■ TASK ITEM: Go through the entries below and tally the lines containing the string "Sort"; report only the tally.

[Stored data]
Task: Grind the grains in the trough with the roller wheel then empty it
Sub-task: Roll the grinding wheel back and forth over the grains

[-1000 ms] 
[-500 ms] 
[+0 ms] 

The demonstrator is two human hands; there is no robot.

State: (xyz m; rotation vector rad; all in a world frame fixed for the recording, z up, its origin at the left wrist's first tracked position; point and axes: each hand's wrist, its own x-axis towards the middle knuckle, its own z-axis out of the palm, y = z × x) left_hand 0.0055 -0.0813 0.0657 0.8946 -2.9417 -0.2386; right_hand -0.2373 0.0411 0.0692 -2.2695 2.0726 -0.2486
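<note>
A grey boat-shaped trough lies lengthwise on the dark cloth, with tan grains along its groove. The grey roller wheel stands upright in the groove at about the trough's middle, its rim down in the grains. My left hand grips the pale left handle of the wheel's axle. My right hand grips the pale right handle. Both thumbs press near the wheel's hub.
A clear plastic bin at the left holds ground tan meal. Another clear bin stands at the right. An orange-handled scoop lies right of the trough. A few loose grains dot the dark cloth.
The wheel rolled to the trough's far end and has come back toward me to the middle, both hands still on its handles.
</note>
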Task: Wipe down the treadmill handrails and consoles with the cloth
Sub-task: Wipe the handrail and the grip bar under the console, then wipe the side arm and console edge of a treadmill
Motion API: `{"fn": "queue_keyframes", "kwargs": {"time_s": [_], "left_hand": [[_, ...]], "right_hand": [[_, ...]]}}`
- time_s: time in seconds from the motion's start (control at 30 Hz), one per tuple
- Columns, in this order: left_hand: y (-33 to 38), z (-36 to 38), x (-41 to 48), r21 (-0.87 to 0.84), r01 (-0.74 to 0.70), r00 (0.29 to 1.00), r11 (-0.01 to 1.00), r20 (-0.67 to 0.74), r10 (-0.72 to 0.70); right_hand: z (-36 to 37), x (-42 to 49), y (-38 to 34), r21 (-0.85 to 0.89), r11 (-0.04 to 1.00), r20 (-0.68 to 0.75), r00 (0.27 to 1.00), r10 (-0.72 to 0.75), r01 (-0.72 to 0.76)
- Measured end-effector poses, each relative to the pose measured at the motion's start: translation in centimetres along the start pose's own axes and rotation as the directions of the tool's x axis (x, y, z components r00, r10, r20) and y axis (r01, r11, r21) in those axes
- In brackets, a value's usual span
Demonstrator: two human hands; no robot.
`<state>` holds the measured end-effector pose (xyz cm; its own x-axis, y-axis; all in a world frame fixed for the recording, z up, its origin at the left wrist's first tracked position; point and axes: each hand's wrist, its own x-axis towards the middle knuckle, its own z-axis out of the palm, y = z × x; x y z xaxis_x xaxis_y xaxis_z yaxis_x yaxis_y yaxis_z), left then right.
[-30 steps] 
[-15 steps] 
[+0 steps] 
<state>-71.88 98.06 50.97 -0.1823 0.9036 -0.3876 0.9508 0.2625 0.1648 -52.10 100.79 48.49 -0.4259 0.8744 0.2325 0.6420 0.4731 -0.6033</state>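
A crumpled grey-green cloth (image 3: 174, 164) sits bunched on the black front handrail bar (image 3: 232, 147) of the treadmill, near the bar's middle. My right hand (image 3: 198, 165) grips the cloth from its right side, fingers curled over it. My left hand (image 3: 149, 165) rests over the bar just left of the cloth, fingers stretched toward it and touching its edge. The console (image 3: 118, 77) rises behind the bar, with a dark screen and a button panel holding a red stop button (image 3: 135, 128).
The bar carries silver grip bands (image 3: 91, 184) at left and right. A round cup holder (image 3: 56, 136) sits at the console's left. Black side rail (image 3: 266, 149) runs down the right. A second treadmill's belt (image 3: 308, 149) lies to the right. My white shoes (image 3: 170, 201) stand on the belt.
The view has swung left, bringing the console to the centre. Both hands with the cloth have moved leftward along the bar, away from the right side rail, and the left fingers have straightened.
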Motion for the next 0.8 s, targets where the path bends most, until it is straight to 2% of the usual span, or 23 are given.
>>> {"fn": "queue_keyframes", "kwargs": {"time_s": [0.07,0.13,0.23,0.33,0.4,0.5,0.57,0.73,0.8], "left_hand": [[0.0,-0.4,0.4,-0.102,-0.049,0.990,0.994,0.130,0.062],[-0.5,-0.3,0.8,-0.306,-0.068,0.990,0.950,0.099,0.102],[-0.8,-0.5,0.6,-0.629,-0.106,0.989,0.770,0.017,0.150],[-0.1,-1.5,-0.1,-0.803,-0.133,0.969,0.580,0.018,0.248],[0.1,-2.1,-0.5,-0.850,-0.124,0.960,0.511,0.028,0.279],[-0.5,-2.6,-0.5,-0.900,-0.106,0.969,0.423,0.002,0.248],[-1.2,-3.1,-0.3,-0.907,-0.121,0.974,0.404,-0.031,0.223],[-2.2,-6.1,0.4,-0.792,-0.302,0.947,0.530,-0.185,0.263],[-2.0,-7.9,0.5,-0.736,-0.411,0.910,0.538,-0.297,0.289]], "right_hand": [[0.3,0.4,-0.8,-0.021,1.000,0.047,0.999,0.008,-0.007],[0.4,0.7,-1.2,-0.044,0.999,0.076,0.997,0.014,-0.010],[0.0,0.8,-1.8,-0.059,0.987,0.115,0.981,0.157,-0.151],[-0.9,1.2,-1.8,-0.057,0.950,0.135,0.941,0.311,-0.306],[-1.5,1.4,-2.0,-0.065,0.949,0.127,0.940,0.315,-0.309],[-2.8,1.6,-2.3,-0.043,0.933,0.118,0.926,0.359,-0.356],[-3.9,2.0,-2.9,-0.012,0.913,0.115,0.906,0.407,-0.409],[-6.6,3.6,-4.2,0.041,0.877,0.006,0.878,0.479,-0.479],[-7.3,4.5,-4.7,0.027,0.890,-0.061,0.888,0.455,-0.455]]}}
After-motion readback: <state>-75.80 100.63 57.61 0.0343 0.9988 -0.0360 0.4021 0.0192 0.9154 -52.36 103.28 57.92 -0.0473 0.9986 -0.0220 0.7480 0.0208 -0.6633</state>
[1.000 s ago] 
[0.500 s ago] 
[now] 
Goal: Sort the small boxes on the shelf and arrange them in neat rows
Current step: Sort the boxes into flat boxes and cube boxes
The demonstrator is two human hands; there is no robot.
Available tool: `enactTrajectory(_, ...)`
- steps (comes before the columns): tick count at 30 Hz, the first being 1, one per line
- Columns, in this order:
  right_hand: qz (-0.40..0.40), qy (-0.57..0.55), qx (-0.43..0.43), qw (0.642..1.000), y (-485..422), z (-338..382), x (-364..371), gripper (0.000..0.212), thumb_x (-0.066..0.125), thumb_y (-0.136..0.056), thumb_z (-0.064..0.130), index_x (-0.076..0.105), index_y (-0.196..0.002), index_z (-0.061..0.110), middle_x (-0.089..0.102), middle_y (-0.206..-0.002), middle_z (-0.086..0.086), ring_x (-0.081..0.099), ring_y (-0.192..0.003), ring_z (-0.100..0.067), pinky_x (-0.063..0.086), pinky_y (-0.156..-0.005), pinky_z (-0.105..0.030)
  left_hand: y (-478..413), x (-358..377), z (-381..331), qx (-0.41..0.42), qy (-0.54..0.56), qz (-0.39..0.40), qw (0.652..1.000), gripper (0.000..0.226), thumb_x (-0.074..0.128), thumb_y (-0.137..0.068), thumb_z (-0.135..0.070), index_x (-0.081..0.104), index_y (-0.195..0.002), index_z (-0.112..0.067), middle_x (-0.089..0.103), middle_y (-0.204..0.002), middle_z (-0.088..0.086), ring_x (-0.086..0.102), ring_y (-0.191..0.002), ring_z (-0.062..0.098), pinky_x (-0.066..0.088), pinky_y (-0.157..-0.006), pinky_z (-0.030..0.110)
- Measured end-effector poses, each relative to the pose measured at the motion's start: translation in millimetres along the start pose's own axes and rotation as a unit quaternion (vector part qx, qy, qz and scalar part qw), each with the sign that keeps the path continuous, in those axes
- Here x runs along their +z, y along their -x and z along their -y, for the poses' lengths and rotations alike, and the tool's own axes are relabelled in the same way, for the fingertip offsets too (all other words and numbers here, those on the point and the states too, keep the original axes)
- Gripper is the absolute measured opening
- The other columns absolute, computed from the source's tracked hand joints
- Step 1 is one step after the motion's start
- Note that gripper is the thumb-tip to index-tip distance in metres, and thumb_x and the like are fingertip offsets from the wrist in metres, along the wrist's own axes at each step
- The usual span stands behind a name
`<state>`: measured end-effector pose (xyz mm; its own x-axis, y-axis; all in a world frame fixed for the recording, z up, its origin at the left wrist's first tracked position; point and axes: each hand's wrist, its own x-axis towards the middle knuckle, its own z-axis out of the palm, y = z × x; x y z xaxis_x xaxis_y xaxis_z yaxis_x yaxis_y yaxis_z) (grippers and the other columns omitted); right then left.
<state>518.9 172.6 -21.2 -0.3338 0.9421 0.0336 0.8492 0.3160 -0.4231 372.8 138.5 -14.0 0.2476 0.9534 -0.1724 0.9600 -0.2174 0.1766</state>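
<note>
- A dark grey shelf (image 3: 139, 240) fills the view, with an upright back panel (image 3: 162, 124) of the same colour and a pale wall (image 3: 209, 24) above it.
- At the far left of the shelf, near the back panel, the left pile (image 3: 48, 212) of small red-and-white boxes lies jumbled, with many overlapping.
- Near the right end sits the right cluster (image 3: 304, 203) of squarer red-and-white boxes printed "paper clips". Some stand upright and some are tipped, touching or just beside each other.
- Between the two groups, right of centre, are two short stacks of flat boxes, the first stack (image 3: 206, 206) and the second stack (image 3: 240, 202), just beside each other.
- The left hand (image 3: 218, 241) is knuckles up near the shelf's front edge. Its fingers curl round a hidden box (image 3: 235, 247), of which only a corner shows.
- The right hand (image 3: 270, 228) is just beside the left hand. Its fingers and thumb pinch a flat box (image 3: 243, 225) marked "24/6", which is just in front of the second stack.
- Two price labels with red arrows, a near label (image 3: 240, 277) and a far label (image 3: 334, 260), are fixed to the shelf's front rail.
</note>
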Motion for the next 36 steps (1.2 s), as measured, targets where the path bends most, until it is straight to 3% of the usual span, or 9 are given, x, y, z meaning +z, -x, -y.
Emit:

■ YOUR RESPONSE: 2